• _What is expected_
The records below must be transcribed exactly, with each picture left out.

[Records excerpted from a collection]
--- --- ---

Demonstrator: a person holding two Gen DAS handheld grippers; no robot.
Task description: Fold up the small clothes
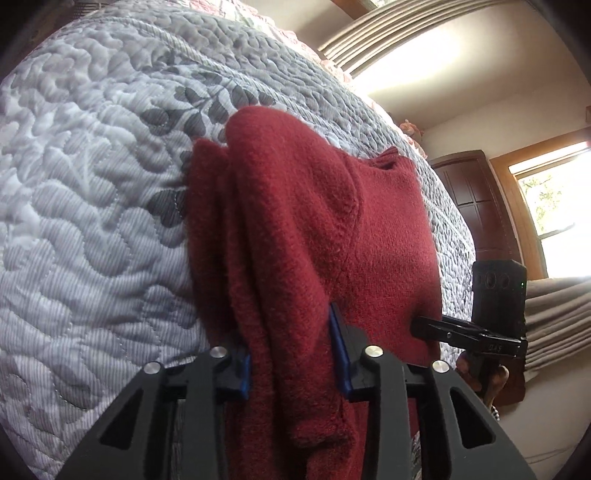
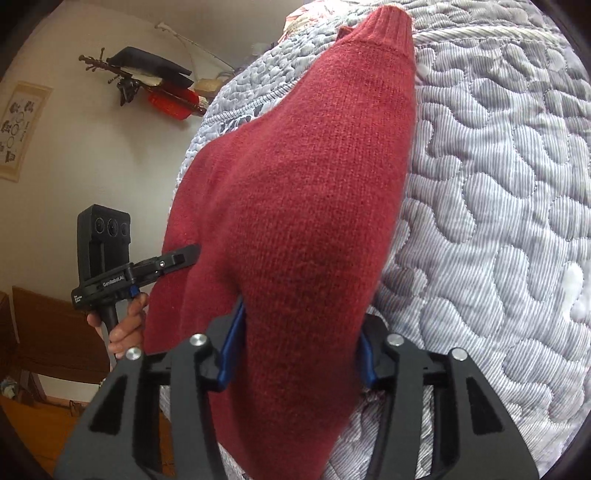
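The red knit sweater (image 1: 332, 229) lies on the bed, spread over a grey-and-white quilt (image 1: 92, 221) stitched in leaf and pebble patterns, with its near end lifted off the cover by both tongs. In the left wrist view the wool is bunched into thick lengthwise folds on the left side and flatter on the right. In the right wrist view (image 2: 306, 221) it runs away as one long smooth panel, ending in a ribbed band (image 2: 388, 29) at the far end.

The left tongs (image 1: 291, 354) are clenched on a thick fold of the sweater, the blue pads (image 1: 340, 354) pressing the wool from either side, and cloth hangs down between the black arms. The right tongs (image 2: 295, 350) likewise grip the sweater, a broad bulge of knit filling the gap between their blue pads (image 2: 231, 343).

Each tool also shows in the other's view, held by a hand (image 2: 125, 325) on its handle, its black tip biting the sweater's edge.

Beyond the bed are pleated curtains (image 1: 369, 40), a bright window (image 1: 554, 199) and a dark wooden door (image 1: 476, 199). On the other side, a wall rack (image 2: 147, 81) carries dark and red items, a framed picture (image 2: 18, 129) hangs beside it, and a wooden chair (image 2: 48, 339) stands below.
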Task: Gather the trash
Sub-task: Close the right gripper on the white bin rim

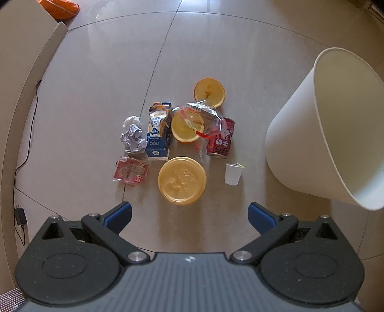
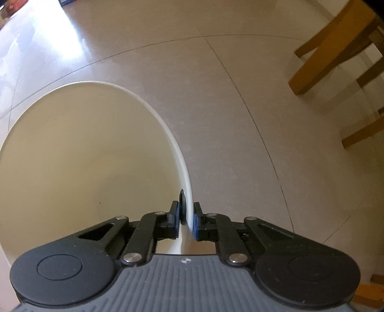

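Observation:
A pile of trash lies on the tiled floor in the left wrist view: a yellow lid, a milk carton, crumpled paper, a red wrapper, a red can, a clear wrapper, two orange slices, and a small white cup. My left gripper hangs open above the floor just short of the lid. A white waste bin stands tilted at the right. My right gripper is shut on the bin's rim, and the bin looks empty inside.
A black cable and plug run along the left wall base. An orange object lies at the far top left. Wooden chair legs stand at the right of the right wrist view. Bare tiles surround the pile.

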A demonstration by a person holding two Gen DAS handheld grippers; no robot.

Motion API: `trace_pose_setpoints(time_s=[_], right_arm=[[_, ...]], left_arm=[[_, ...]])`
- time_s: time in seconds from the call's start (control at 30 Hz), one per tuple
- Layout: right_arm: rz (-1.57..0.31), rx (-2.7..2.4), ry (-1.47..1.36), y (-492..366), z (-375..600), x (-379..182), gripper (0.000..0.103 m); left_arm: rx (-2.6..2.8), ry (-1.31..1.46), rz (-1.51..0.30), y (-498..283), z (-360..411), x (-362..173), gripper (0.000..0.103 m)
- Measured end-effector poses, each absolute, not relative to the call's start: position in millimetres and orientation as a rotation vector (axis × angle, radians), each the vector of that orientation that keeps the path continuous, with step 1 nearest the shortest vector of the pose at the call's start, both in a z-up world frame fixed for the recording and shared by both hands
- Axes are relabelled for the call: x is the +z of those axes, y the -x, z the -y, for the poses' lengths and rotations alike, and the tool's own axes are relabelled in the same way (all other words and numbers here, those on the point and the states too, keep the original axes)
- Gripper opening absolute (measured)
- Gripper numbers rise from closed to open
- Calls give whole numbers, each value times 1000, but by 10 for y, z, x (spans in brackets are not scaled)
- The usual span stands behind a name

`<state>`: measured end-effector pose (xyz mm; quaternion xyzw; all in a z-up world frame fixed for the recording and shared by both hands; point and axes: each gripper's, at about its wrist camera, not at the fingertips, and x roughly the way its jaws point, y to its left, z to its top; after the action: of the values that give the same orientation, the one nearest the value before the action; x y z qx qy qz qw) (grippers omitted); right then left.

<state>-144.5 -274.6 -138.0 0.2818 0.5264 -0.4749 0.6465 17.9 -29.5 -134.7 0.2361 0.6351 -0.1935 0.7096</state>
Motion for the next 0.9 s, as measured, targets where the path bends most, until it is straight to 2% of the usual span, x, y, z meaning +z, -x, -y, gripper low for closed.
trace_pose_setpoints(time_s=[0.33, 0.7, 0.87, 0.9], right_arm=[[-1259, -901, -475, 1121, 3101, -1306, 13], [-1243, -734, -278, 530, 3471, -1274, 16], [-1266, -704, -317, 435, 3592, -1272, 16], [-1270, -701, -338, 487, 3641, -1283, 20]], left_arm=[[-430, -530, -1404, -203, 304, -1379, 102], [-438, -535, -1374, -243, 210, -1402, 102], [-469, -556, -1349, -280, 143, -1435, 102], [-474, -558, -1347, -286, 129, -1443, 102]])
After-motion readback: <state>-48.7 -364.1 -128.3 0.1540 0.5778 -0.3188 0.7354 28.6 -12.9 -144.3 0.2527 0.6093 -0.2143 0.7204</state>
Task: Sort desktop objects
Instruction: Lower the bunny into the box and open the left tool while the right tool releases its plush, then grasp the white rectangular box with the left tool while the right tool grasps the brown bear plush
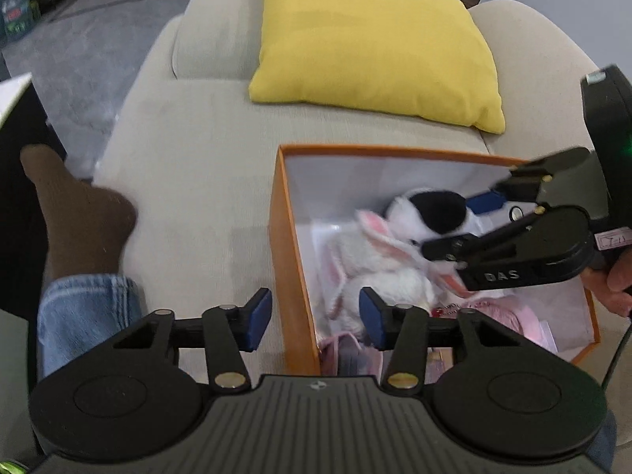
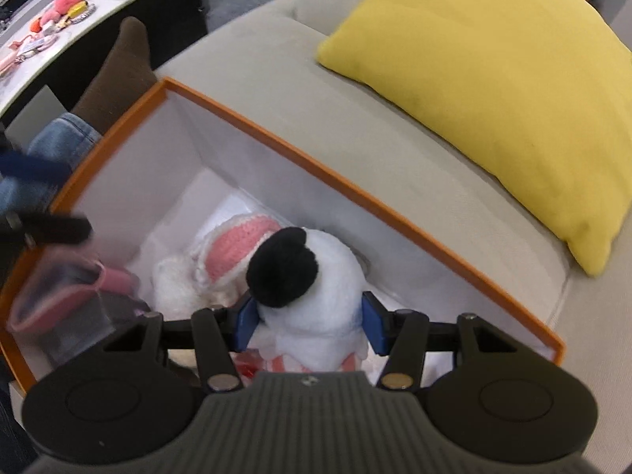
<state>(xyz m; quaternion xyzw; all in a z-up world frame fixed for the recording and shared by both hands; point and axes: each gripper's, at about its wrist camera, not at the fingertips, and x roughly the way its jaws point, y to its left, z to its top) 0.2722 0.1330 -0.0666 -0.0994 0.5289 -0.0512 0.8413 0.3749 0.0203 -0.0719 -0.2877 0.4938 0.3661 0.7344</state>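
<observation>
An orange box [image 1: 292, 237] with white inner walls sits on a beige sofa; it also shows in the right wrist view [image 2: 355, 185]. Inside lie a white rabbit plush [image 1: 375, 260] with pink ears and pink items. My right gripper [image 2: 308, 324] is over the box with its blue pads on both sides of a white plush with a black patch [image 2: 316, 276], which also shows in the left wrist view [image 1: 430, 213]. My left gripper [image 1: 315, 318] is open and empty, straddling the box's left wall. The right gripper [image 1: 466, 225] reaches in from the right.
A yellow cushion [image 1: 375, 39] lies on the sofa behind the box; it also shows in the right wrist view [image 2: 505, 79]. A person's leg in jeans and a brown sock [image 1: 83, 213] rests at the left. A white table [image 2: 79, 19] with small pink objects stands beyond.
</observation>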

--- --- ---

• _Reply to the task_
Demonstrator: a person holding two Gen DAS handheld grippers; no robot.
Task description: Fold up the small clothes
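The red knit sweater (image 1: 332, 229) lies on the bed, spread over a grey-and-white quilt (image 1: 92, 221) stitched in leaf and pebble patterns, with its near end lifted off the cover by both tongs. In the left wrist view the wool is bunched into thick lengthwise folds on the left side and flatter on the right. In the right wrist view (image 2: 306, 221) it runs away as one long smooth panel, ending in a ribbed band (image 2: 388, 29) at the far end.

The left tongs (image 1: 291, 354) are clenched on a thick fold of the sweater, the blue pads (image 1: 340, 354) pressing the wool from either side, and cloth hangs down between the black arms. The right tongs (image 2: 295, 350) likewise grip the sweater, a broad bulge of knit filling the gap between their blue pads (image 2: 231, 343).

Each tool also shows in the other's view, held by a hand (image 2: 125, 325) on its handle, its black tip biting the sweater's edge.

Beyond the bed are pleated curtains (image 1: 369, 40), a bright window (image 1: 554, 199) and a dark wooden door (image 1: 476, 199). On the other side, a wall rack (image 2: 147, 81) carries dark and red items, a framed picture (image 2: 18, 129) hangs beside it, and a wooden chair (image 2: 48, 339) stands below.
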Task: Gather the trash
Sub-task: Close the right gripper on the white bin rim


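Observation:
A pile of trash lies on the tiled floor in the left wrist view: a yellow lid, a milk carton, crumpled paper, a red wrapper, a red can, a clear wrapper, two orange slices, and a small white cup. My left gripper hangs open above the floor just short of the lid. A white waste bin stands tilted at the right. My right gripper is shut on the bin's rim, and the bin looks empty inside.
A black cable and plug run along the left wall base. An orange object lies at the far top left. Wooden chair legs stand at the right of the right wrist view. Bare tiles surround the pile.
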
A demonstration by a person holding two Gen DAS handheld grippers; no robot.

Motion API: `trace_pose_setpoints(time_s=[_], right_arm=[[_, ...]], left_arm=[[_, ...]])`
- time_s: time in seconds from the call's start (control at 30 Hz), one per tuple
- Layout: right_arm: rz (-1.57..0.31), rx (-2.7..2.4), ry (-1.47..1.36), y (-492..366), z (-375..600), x (-379..182), gripper (0.000..0.103 m); left_arm: rx (-2.6..2.8), ry (-1.31..1.46), rz (-1.51..0.30), y (-498..283), z (-360..411), x (-362..173), gripper (0.000..0.103 m)
- Measured end-effector poses, each absolute, not relative to the call's start: position in millimetres and orientation as a rotation vector (axis × angle, radians), each the vector of that orientation that keeps the path continuous, with step 1 nearest the shortest vector of the pose at the call's start, both in a z-up world frame fixed for the recording and shared by both hands
- Axes are relabelled for the call: x is the +z of those axes, y the -x, z the -y, for the poses' lengths and rotations alike, and the tool's own axes are relabelled in the same way (all other words and numbers here, those on the point and the states too, keep the original axes)
- Gripper opening absolute (measured)
- Gripper numbers rise from closed to open
- Calls give whole numbers, each value times 1000, but by 10 for y, z, x (spans in brackets are not scaled)
- The usual span stands behind a name

`<state>`: measured end-effector pose (xyz mm; quaternion xyzw; all in a z-up world frame fixed for the recording and shared by both hands; point and axes: each gripper's, at about its wrist camera, not at the fingertips, and x roughly the way its jaws point, y to its left, z to its top; after the action: of the values that give the same orientation, the one nearest the value before the action; x y z qx qy qz qw) (grippers omitted); right then left.

<state>-144.5 -274.6 -138.0 0.2818 0.5264 -0.4749 0.6465 17.9 -29.5 -134.7 0.2361 0.6351 -0.1935 0.7096</state>
Motion for the next 0.9 s, as measured, targets where the path bends most, until it is straight to 2% of the usual span, x, y, z meaning +z, -x, -y, gripper low for closed.
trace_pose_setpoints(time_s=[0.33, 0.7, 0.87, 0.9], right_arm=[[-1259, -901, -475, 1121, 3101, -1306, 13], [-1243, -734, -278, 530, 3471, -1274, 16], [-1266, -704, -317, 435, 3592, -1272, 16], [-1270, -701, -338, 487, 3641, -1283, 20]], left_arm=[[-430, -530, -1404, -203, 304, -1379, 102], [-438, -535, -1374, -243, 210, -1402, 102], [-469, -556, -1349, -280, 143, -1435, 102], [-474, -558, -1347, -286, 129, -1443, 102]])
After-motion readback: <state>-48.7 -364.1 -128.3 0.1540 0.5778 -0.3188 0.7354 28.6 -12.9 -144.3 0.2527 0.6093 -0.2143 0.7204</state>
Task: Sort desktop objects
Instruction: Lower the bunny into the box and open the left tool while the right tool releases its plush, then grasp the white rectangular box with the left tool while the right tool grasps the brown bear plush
<state>(xyz m; quaternion xyzw; all in a z-up world frame fixed for the recording and shared by both hands; point and axes: each gripper's, at about its wrist camera, not at the fingertips, and x roughly the way its jaws point, y to its left, z to its top) 0.2722 0.1330 -0.0666 -0.0994 0.5289 -0.0512 0.8413 0.3749 0.0203 -0.0719 -0.2877 0.4938 0.3661 0.7344</state>
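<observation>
An orange box [image 1: 292, 237] with white inner walls sits on a beige sofa; it also shows in the right wrist view [image 2: 355, 185]. Inside lie a white rabbit plush [image 1: 375, 260] with pink ears and pink items. My right gripper [image 2: 308, 324] is over the box with its blue pads on both sides of a white plush with a black patch [image 2: 316, 276], which also shows in the left wrist view [image 1: 430, 213]. My left gripper [image 1: 315, 318] is open and empty, straddling the box's left wall. The right gripper [image 1: 466, 225] reaches in from the right.
A yellow cushion [image 1: 375, 39] lies on the sofa behind the box; it also shows in the right wrist view [image 2: 505, 79]. A person's leg in jeans and a brown sock [image 1: 83, 213] rests at the left. A white table [image 2: 79, 19] with small pink objects stands beyond.
</observation>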

The work on this exercise is complete.